Three turbulent decades of the 20th century are reflected through science-fiction films made in socialist Yugoslavia. Told chronologically through the 60s, 70s, and 80s, the story follows the clash of dreams and reality in a country that no longer exists. Each decade mirrors both the evolution of Yugoslav sci-fi and the rise and fall of the state that created it. When the nation was optimistic, films were bleak; when it collapsed, they sought hope. The last Yugoslav sci-fi—about friendship between an alien and a girl—symbolized a unity the real world was losing.

Prologue
Archive footage and animation evoke early visions of space travel and imagined planets, lit by a red star.

“The endless canopy is both cradle and deathbed to the worlds that keep being born and die…”

1960s – Science and Progress
As the first man enters space, Yugoslavia forges its own socialist path, leading the Non-Aligned Movement. Optimism fills the air, yet sci-fi warns of nuclear peril and the fragility of peace.

1970s – Political Sci-Fi
Amid rapid growth and modernisation, culture thrives but the system hardens. Sci-fi turns political, using allegory and surreal imagery to expose the cracks in utopian ideals.
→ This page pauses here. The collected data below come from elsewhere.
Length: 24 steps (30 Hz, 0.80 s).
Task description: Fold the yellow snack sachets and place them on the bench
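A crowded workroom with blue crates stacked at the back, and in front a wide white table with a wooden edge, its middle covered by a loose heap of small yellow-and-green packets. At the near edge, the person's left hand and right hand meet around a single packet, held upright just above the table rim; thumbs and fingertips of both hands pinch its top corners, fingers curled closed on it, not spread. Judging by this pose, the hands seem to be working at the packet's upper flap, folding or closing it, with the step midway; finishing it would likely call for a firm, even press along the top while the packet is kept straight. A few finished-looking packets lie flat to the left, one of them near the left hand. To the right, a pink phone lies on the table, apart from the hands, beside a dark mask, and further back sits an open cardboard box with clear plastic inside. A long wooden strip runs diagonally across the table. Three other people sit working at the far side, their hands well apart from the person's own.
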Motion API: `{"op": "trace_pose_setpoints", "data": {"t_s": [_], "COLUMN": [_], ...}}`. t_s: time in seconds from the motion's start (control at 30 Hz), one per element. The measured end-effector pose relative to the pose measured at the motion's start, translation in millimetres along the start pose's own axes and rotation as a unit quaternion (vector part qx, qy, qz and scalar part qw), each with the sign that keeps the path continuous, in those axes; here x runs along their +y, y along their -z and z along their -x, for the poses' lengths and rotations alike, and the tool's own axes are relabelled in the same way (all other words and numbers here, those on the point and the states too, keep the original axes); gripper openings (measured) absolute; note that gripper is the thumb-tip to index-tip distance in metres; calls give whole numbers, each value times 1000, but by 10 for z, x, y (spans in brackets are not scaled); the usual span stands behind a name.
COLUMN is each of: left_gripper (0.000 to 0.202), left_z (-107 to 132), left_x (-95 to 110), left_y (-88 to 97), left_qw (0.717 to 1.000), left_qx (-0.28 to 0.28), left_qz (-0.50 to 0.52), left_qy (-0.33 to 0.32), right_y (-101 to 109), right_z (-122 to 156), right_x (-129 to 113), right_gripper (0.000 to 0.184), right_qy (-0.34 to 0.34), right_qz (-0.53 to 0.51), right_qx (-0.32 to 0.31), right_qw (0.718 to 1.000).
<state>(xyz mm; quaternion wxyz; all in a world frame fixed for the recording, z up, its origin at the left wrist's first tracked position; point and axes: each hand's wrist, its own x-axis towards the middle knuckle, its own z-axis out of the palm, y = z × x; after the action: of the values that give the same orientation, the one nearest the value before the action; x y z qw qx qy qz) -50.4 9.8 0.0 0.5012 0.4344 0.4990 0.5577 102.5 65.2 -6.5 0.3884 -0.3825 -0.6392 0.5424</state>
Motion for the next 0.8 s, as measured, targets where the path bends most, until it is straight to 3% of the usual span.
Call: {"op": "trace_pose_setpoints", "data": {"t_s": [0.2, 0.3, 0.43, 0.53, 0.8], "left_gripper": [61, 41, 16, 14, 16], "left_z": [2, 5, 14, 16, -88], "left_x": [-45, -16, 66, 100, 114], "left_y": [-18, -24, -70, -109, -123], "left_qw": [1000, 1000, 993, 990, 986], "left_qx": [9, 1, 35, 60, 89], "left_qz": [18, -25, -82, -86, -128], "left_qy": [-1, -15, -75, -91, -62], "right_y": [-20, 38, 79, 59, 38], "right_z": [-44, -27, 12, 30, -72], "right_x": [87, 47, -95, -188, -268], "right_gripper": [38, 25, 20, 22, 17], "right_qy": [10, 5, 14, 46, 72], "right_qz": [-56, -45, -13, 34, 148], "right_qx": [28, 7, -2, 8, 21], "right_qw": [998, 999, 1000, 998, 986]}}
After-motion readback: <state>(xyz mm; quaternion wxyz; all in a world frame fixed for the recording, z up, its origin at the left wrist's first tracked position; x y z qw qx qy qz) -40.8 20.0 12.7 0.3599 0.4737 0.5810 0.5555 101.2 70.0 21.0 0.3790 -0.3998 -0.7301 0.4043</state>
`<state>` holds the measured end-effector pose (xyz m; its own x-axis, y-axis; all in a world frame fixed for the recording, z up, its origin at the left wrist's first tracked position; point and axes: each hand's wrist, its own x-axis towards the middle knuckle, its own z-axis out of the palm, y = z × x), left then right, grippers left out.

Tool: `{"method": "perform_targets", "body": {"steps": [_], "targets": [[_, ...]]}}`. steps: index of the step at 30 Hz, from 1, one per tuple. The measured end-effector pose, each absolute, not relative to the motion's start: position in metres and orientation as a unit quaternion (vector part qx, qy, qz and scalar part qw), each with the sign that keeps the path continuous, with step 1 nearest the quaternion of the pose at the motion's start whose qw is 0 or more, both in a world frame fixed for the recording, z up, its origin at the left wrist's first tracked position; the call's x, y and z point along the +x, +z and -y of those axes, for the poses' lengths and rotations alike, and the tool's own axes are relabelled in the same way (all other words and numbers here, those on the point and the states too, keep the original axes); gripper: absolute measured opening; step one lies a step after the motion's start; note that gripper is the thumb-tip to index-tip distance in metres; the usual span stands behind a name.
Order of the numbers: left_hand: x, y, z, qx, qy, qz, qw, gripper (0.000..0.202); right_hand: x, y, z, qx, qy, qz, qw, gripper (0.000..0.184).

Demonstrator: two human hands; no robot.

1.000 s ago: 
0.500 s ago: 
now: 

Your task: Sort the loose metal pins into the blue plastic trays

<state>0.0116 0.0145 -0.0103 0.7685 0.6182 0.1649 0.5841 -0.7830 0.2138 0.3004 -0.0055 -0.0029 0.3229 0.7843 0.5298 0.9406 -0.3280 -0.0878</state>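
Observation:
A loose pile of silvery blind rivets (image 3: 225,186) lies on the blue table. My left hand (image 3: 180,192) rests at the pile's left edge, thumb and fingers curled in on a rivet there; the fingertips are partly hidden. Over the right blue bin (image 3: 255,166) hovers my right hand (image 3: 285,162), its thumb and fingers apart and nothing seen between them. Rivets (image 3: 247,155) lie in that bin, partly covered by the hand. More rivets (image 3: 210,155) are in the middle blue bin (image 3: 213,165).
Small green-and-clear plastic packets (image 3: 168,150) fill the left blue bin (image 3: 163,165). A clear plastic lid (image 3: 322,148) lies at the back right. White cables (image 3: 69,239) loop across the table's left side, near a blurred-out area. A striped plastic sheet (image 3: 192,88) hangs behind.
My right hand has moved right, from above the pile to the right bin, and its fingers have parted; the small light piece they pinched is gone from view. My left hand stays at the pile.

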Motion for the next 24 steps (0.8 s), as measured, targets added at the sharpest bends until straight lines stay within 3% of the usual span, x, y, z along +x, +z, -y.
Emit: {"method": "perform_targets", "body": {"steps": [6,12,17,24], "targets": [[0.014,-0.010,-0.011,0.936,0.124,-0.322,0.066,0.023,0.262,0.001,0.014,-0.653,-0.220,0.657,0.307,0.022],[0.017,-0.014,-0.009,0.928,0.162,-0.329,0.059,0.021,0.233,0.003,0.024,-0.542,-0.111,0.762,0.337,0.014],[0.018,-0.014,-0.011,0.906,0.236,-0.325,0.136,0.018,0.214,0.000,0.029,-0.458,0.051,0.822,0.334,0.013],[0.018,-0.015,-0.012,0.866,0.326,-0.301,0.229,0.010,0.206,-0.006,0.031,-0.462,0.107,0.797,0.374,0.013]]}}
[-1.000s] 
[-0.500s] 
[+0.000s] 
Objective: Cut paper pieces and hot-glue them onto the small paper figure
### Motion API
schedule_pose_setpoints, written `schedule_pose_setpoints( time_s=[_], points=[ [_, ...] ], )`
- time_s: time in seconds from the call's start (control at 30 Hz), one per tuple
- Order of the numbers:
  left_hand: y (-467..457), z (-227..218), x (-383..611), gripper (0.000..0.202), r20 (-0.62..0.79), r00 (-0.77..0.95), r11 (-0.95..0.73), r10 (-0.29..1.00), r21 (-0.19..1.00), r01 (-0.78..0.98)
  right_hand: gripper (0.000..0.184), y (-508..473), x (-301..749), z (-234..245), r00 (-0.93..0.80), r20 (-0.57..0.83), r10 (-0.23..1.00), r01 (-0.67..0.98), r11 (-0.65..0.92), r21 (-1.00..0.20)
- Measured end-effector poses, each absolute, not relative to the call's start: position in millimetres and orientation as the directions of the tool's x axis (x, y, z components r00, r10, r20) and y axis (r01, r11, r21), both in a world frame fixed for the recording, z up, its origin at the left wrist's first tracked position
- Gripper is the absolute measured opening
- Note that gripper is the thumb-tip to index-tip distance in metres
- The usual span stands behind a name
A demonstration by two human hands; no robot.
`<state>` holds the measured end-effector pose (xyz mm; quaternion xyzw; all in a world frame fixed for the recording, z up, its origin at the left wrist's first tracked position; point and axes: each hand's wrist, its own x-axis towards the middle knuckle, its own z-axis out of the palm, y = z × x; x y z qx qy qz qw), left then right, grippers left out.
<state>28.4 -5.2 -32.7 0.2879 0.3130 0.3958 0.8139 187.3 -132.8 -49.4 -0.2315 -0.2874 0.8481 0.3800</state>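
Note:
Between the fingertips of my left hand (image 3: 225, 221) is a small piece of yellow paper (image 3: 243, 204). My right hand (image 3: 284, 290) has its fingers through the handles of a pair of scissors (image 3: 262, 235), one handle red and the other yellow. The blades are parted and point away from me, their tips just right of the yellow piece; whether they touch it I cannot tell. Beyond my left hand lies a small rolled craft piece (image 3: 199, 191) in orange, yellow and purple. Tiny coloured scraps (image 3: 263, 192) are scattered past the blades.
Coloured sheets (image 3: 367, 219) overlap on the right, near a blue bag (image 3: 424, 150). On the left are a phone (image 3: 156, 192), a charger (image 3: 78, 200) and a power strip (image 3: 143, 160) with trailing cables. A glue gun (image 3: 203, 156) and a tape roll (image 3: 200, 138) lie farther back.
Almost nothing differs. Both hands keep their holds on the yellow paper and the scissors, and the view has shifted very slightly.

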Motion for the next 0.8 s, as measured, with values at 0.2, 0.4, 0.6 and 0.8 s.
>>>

1980s – Downfall of Utopia
As communism weakens and chaos looms, sci-fi retreats into children’s films. Fantasies of unity mask collective denial. As the world unites, Yugoslavia explodes—like a dying star.

Epilogue
Abandoned sets and unfinished modernist buildings—once symbols of the “future”—reveal a haunting truth: both imagined and real utopias have vanished.

Voyager 2 drifts toward Neptune, passing a fading red star.

“The universe has always been equally magnificent… an eternal existence and duration.”

Told entirely through archival materials, the film contrasts sci-fi imagery with history, reviving forgotten dreams of a society where reality and fiction often became one.